Re: Race in shrink_cache

From: Daniel Phillips (phillips@arcor.de)
Date: Thu Sep 05 2002 - 13:41:36 EST


On Thursday 05 September 2002 09:53, Andrew Morton wrote:
> Not having to bump page counts when moving pages from the LRU into a private
> list would be nice.

I'm not sure what your intended application is here. It's easy enough to
change the lru state bit to a scalar, the transitions of which are protected
naturally by the lru lock. This gives you N partitions of the lru list
(times M zones) and page_cache_release does the right thing for all of them.

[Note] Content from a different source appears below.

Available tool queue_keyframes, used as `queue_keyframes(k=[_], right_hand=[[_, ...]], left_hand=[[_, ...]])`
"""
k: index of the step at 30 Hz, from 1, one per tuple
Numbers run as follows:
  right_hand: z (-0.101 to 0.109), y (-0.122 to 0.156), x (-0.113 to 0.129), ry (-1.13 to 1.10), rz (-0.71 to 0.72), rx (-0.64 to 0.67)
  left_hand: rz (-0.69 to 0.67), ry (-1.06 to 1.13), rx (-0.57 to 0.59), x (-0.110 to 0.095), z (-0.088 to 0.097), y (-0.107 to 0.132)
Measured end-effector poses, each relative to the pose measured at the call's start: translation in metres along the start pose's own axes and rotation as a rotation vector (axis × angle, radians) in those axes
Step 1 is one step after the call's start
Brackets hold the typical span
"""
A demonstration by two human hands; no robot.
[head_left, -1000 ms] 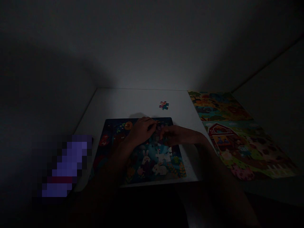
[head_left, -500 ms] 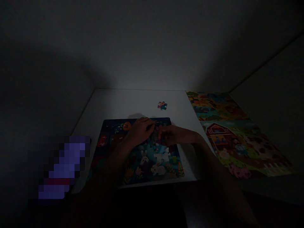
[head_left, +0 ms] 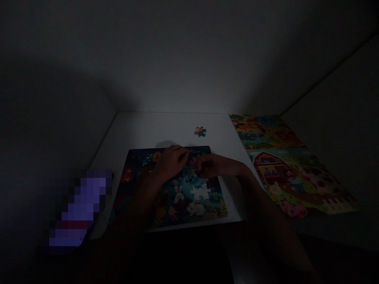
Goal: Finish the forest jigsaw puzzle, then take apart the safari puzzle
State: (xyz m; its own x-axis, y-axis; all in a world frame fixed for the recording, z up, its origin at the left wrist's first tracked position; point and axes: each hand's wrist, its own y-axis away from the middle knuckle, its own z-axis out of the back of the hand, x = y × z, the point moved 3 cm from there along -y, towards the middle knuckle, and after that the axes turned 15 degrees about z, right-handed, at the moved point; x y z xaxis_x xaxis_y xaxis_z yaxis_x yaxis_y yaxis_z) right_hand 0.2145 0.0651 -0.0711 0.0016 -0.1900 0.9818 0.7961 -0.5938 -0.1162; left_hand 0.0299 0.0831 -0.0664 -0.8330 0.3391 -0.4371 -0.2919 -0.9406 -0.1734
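Note:
A dark jigsaw puzzle with white rabbits [head_left: 189, 197] lies on the white table [head_left: 154, 130] in front of me. My left hand [head_left: 170, 161] rests on its upper middle, fingers curled and pressing down. My right hand [head_left: 211, 165] is beside it on the upper right part, fingers pinched together; what they hold is too dark to make out. The two hands nearly touch. A white gap [head_left: 200, 192] in the picture shows just below my right hand. One loose puzzle piece [head_left: 200, 131] sits alone on the table beyond the puzzle.
A finished farm puzzle with a red barn [head_left: 284, 169] lies to the right of the table. A blurred purple object [head_left: 78, 207] sits at the left front corner. Walls close in behind and on both sides. The scene is very dark.
Both hands have stayed on the puzzle's upper part, shifting slightly up and left in the picture as my view moved. The loose piece has not moved.

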Motion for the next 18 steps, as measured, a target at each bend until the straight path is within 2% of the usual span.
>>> queue_keyframes(k=[5, 9, 18], right_hand=[[0.0066, 0.0001, -0.0037, -0.110, 0.050, -0.084], [0.0079, 0.0006, -0.0018, -0.087, 0.080, -0.057], [0.0011, -0.0003, -0.0031, -0.102, 0.014, -0.024]], left_hand=[[0.005, -0.005, 0.000, 0.0017, -0.0011, -0.0008], [-0.002, -0.010, 0.002, 0.0021, -0.0016, -0.0006], [-0.021, 0.001, -0.016, 0.0020, -0.0019, -0.0006]])
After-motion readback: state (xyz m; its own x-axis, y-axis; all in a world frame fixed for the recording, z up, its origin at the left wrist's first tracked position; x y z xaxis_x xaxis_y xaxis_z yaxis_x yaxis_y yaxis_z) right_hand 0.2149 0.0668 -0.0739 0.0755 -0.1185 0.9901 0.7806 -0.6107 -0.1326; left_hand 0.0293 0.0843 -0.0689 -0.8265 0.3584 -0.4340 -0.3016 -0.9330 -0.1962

On the other hand, if what you want is a private list that page_cache_release
doesn't act on automatically, all you have to do is set the lru state to zero,
leave the page count incremented and move to the private list. You then take
explicit responsibility for freeing the page or moving it back onto a
mainstream lru list.

An example of an application of the latter technique is a short delay list to
(finally) implement the use-once concept properly. A newly instantiated page
goes onto the hot end of this list instead of the inactive list as it does
now, and after a short delay dependent on the allocation activity in the
system, is moved either to the (per zone) active or inactive list, depending
on whether it was referenced. Thus the use-once list is not per-zone and
removal from it is always explicit. So it's not like the other lru lists,
even though it uses the same link field.

While I'm meandering here, I'll mention that the above approach finally makes
use-once work properly for swap pages, which always had the problem that we
couldn't detect the second, activating reference (and this was fudged by
always marking a swapped-in page as referenced, i.e., kludging away the
mechanism). It also solves the problem of detecting clustered references,
such as reading through a page a byte at a time, which should only count as a
single reference. Right now we do a stupid hack that works in a lot of
cases, but fails in enough cases to be annoying, all in the name of trying to
get by without implementing a dedicated list.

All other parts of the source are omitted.